All UK ‘must be on DNA database’


The BBC reports:

The whole population and every UK visitor should be added to the national DNA database, a senior judge has said.

Lord Justice Sedley told BBC News the current England and Wales database, which holds DNA from crime suspects and scenes, was “indefensible”.

He added it would be fairer to include “everybody, guilty or innocent” on it.

The Home Office said the database of four million profiles had helped solve criminal cases, but to expand it would raise logistical and ethical issues.

The DNA database – which is 12 years old – grows by 30,000 samples a month taken from suspects or recovered from crime scenes.

There has already been criticism of the database – the largest in the world – because people who are found innocent usually cannot get their details removed.


0 thoughts on “All UK ‘must be on DNA database’

  • Caesar

    I’m no lawyer, but I think this statement means something:

    “Article 12.

    No one shall be subjected to arbitrary interference with his privacy, family, home or correspondence, nor to attacks upon his honour and reputation.
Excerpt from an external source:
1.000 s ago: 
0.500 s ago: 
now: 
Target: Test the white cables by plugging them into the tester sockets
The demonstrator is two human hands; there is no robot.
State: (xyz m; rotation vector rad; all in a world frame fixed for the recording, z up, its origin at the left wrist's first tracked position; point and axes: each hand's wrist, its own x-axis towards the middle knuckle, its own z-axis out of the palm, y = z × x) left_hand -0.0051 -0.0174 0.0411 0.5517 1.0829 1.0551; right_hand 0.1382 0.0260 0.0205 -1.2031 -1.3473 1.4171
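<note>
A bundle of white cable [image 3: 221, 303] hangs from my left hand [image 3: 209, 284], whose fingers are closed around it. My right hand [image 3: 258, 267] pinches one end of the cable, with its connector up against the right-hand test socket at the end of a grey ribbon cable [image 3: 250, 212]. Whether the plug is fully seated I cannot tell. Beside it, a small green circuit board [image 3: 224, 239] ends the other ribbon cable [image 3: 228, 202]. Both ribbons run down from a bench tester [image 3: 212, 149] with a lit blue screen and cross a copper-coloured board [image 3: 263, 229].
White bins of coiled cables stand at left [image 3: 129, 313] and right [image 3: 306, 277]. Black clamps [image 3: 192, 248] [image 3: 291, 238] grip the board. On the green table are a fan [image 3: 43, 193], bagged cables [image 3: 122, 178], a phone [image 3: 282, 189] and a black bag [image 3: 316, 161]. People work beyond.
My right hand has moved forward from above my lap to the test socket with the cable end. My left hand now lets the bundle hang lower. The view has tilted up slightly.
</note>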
Everyone has the right to the protection of the law against such interference or attacks.”

    -Universal Declaration of Human Rights
    http://www.un.org/Overview/rights.html

  • nina steggar

    The database as it stands only came to light when a private individual was arrested and his DNA taken. He then wrote to the chief constable of his area about being removed from the database and after much huffing and puffing they told him in a round about way that he was on so that was it. Then it became public and I thought there was going to be a furore. But, good old new labour used the parliament act to make something which was illegal at the time into something that was legal. I thought there would be a furore over this. But, once again new labour managed to avoid much of the flak. They have clearly decided to just keep adding to the database until they have got just about everybody then they’ll make it legal to just TAKE everybody. So WHATEVER THEY DO AND WHENEVER THEY DO IT IT WILL ALWAYS BE LEGAL SEE?. Good system isn’t it. Now we have a judge (of all people) who is worried about the fairness of it all. So logically we all have to be on it then no one is being treated differently from anybody. Because, of course, ALL OF US ARE BEING ABUSED EQUALLY. This country needs to wake up and fast. Do people really think that once this insane project of cameras, id cards and dna database is finally up and running that there will still be 1984 in the public libraries or the prisoner on the tv. Their very existence will in the future be denied or they will have to be remade as futuristic love stories where patrick mcgoohan realises the error of his ways and marries one of his ‘prison’ guards. Ahh!!!!

  • Ian Graham

    From today’s BBC coverage of developments around the McCanns ( http://news.bbc.co.uk/2/hi/uk_news/6986514.stm ):

    “Allan Scott, a lecturer at the University of Central Lancashire’s School of Forensic and Investigative Sciences, said cross-contamination needed to be considered.

    “He said ‘secondary transfer’ of Madeleine’s DNA may have occurred and that DNA is ‘so sensitive’ that if two people met in the street and shook hands and then one committed a crime, they could possibly leave the other person’s DNA at the scene.”

    So what would be the point of a DNA database?

  • Rufus Evison

    What we are talking about here is the fact that DNA is persistent and transferable. That it is persistent is clear from the fact that archeologists have samples of prehistoric DNA. If it can last from prehistory then it can certainly last from when I went looking for a house to buy. That means my dna is in several houses in each of the areas I visited and potentially always will be.

    That is is transferable is clear fromt eh fact that the police can gatehr it and take it for sequencing. If they can gather it so can a criminal. If a sample of my dna is gathered it can be scattered at a crime scene. This is a fundamental flaw in using dna evidence to decide who to charge. It is not a fatal flaw in using it for elmination purposes, though it is not exactly a vote of confidence.

    That said there is another flaw in the database idea that is fundamental to using a database at all. An expanded database cannot work because of mathematical problems.

    The way you match dna is using a “dna fingerprint” not using the entire sequence. With this method you have a chance of having the same dna fingerprint as someone else. The government put this chance at one in a billion. An independant audit put it at around one in a hundred.

    If we assume the government estimate is right and then look at the mathematics there is still a real problem. If it is one hundred to one then there is a worse problem.

    One in a billion is alright if you are doing a one to one match. If you have a large database then you are looking at large numbers of possible matches. With one in a billion probabilities on a database the size they are proposing the mathematics (combinatorics) says there will be thousands of duplicates. This means the odds are that there will be several innocent people (hundreds or thousands rather than tens) appearing to be matches to crime scene dna.

    This is without even taking into consideration the fact that DNA is persistant and portable. Mathematically a database is indefensible unless we are prepared to send innocent people to prison.

    I will be doing a series of articles on this subject on my blog over the next few months. I will include some of the reasoning behind the maths.